Medical students in solidarity: Black Lives Matter

Breonna Taylor. Ahmaud Arbery. George Floyd.

We speak their names out when they no longer can.

As a medical student, I have learned and recognized the many prejudices underlying our healthcare system against persons of color. Racism runs rampant in hospitals and clinics – places that are meant to heal, not to hurt. Black patients, in particular, suffer biases that result in disparities and even outcomes in their health. Racial bias affects African-American students even before they enter medical school. We need more anti-racism training in the curricula.

I write to express solidarity and support of my black classmates and friends. I, along with so many others, grieve for the families of Breonna Taylor, Ahmaud Arbery, George Floyd, and the many people whose names we do not know. What grieves me even more is that the events that have occurred these past few days are unfortunately not new. Black lives have long been suffering at the hands of police brutality and structural violence. What haunts me are the words from a classmate: the next hashtag might not be so removed from our community.

George Floyd cried out, “I can’t breathe.” When a patient cries out, “I can’t breathe,” people run into action. It’s an alarming phrase. It’s a medical emergency. A human being cannot go without a few minutes without oxygen. The ABC protocol (Airway, Breathing, Circulation) is launched. Healthcare providers hurry to assess and try to save the patient. It angers and grieves me that the basic human necessity for air, for oxygen, was denied to him. He was robbed of breath. And so, we cry out on behalf of George Floyd.

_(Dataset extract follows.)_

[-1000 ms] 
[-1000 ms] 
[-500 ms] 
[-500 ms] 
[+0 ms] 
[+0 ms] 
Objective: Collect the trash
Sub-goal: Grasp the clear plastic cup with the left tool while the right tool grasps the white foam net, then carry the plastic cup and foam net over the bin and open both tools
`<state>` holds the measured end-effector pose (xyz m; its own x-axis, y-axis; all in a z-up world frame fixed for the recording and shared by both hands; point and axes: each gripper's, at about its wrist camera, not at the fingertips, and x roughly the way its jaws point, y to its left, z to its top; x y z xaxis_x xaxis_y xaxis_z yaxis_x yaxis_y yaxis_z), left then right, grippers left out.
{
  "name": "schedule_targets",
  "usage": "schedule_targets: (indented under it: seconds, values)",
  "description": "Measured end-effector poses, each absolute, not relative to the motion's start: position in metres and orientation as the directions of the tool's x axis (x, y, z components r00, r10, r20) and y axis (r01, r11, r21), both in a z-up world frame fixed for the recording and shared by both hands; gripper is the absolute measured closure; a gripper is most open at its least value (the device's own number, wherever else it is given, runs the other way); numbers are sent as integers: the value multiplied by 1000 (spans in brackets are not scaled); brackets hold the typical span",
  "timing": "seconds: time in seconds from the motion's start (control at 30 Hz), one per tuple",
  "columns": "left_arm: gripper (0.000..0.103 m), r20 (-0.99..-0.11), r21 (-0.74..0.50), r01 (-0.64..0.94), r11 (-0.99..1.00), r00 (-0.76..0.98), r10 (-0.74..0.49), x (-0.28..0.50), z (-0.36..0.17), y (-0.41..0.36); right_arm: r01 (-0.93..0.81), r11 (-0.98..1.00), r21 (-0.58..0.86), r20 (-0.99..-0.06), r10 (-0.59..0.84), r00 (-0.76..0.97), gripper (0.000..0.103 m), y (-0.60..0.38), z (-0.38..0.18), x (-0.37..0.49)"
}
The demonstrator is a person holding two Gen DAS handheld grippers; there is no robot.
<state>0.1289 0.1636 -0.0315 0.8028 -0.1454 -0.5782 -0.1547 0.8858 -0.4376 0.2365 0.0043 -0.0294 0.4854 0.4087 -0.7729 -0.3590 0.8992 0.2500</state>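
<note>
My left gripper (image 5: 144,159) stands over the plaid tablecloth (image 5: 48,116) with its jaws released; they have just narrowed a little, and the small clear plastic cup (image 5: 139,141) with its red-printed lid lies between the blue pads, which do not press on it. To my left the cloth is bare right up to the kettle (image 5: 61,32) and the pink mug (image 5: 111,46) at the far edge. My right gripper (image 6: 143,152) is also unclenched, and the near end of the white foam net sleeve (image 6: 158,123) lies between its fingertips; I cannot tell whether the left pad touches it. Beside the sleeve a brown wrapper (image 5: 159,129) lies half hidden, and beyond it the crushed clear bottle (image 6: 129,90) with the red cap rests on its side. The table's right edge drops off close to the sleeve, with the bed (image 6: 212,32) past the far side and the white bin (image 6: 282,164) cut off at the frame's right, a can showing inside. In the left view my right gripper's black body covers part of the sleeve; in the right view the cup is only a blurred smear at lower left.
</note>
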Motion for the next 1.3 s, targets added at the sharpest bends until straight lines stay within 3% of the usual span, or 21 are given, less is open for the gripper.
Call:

We recognize our own faults within the medical community. Though we strive to ensure that the culture within medical schools and clinical settings are inclusive, we recognize that medical education and training at large have historically or presently participated in acts of injustice. We look to continually change and be renewed so that schools, residencies, hospitals, and all clinical settings become places of diversity, inclusivity, and healing.

As physicians in training, we vow to work on dismantling discriminatory practices and opposing racist policies within our institutions. We strive to tear down our own inherent biases, to educate ourselves and take action. I want to learn how to be an effective ally.

The weeds that stem from institutions need to be eradicated; change must be upstream. The generational pain and cycle of violence need to be broken. Sadly, it will not happen overnight. But I hope to use whatever voice I have to speak out and speak up right now.

Anna Delamerced is a medical student.